By 1984, African-based researchers had established conclusive proof of HIV’s heterosexual transmission. They recognized the virus as a new type of human retrovirus and assumed that it was the cause of Aids. But a more thorough characterization was required to confirm the connection. The virus had been found the year before by a team of French researchers led by virologist Luc Montagnier. Robert C. Gallo, an American virologist, received samples from Montagnier. He had aided in the identification of the first identified human retrovirus (human T-lymphotropic virus ). A few years later, Gallo contributed to the discovery that HIV was the cause of AIDS and to the subsequent invention of a blood test to identify it. The newly discovered pathogen was initially given the name lymphadenopathy-associated virus by Montagnier (LAV). The virus was called HIV by the worldwide committee on virus taxonomy in 1986.

THE ORIGIN OF HIV

Probably in the late 19th or early 20th century, the practice of hunting, killing, and consuming chimpanzee meat may have allowed the virus to spread to people. Since primates are thought to be the origins of HIV and AIDS, respectively, the strain of SIV found in gorillas is known as SIVgor and is unique from the strain found in chimpanzees. AIDS is a zoonotic infection, which means that it can spread to humans and other vertebrate animals.

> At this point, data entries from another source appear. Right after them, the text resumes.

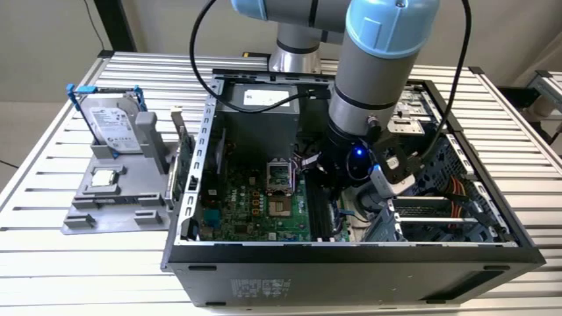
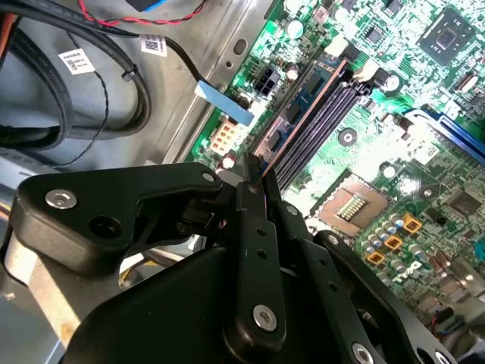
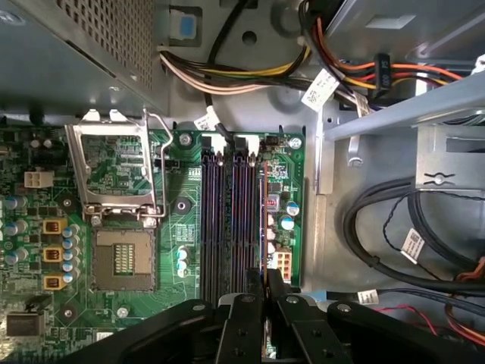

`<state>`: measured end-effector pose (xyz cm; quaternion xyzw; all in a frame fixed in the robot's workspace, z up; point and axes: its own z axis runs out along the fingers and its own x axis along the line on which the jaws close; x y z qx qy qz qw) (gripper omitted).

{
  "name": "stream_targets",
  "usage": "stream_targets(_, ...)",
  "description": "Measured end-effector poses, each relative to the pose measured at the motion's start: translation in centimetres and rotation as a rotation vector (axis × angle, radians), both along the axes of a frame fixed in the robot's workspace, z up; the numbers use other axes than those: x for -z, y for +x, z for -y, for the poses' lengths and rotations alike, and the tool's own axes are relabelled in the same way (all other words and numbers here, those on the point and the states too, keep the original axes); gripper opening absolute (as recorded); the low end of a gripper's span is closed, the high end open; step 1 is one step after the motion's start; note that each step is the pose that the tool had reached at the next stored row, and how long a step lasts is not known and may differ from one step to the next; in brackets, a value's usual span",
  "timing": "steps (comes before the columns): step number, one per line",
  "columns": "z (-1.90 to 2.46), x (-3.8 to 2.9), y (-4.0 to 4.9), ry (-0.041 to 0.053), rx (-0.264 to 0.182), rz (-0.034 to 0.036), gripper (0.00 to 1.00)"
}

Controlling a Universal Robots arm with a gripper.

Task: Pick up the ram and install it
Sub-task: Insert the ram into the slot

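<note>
On a slatted metal table (image 1: 79,263), an open computer case (image 1: 351,253) is entered by the gripper (image 2: 256,178), whose fingers are clamped on the ram (image 2: 303,102), seen edge-on over the motherboard's memory slots (image 3: 231,220).

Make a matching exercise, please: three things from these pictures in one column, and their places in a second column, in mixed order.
Things:
1. the ram
2. hard drive
3. processor socket

Places:
A. outside the computer case, standing in a grey holder
B. on the motherboard, metal cover open
C. at the memory slots, in the end effector's grip

Pairs: 1-C, 2-A, 3-B
</note>
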<state>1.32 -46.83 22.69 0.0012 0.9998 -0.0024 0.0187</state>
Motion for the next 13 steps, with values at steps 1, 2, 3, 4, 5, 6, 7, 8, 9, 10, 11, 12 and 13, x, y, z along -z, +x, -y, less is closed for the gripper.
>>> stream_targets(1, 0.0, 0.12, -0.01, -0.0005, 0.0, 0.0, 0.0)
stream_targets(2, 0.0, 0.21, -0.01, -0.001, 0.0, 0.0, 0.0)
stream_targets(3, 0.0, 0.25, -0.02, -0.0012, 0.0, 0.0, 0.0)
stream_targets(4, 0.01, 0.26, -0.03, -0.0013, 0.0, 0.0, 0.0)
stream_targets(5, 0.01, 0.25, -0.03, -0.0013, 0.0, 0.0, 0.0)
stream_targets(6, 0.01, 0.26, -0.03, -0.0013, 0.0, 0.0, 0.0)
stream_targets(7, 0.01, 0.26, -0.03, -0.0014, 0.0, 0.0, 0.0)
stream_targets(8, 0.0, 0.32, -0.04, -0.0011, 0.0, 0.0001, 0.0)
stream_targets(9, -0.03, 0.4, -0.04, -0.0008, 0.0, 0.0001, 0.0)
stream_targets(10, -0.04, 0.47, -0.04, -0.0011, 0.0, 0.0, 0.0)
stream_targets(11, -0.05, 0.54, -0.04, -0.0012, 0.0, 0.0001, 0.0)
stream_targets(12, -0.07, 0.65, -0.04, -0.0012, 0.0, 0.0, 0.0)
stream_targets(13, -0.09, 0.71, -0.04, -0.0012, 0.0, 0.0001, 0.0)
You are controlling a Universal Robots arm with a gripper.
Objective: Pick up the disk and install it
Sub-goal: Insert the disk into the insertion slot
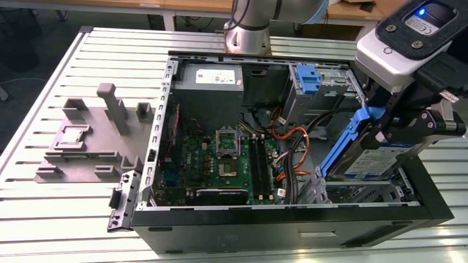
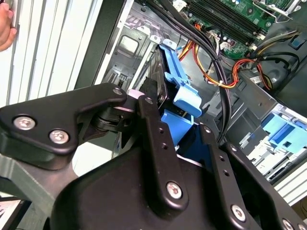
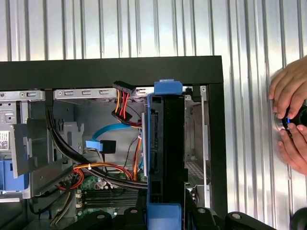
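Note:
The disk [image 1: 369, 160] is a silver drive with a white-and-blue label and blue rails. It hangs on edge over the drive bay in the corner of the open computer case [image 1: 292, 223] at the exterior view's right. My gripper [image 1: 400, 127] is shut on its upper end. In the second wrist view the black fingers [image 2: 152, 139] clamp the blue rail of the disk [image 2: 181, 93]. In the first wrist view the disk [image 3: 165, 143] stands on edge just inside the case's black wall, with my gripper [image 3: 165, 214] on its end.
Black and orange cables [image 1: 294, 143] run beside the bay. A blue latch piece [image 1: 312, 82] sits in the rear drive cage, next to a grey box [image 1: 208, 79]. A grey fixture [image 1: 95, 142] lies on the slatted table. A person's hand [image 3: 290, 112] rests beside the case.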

According to genetic analyses of the pandemic HIV-1 group M strain, the virus started to spread over those regions in the late 1950s. A later strain known as HIV-1 group M subtype B moved from Africa to Haiti in the middle of the 1960s.

 

WHAT IS THE MEANING OF HIV/AIDS?

So then, what is HIV/AIDS? A virus called the human immunodeficiency virus targets the immune system, which keeps you healthy. It is simpler to become seriously ill and even pass away from illnesses that your body would typically be able to fight off when the virus affects the immune system. Sexual contact, sharing sharp objects like needles or syringes, and getting HIV-infected blood, semen, or vaginal fluids into open wounds or sores on your body are all ways to contract this virus. HIV can be transmitted to infants while a woman is pregnant, giving birth, or nursing. The medication can be used by an HIV-positive pregnant woman to lessen the risk of the baby contracting the virus. HIV cannot be transmitted via saliva, thus you cannot contract it through kissing, coughing, or sneezing.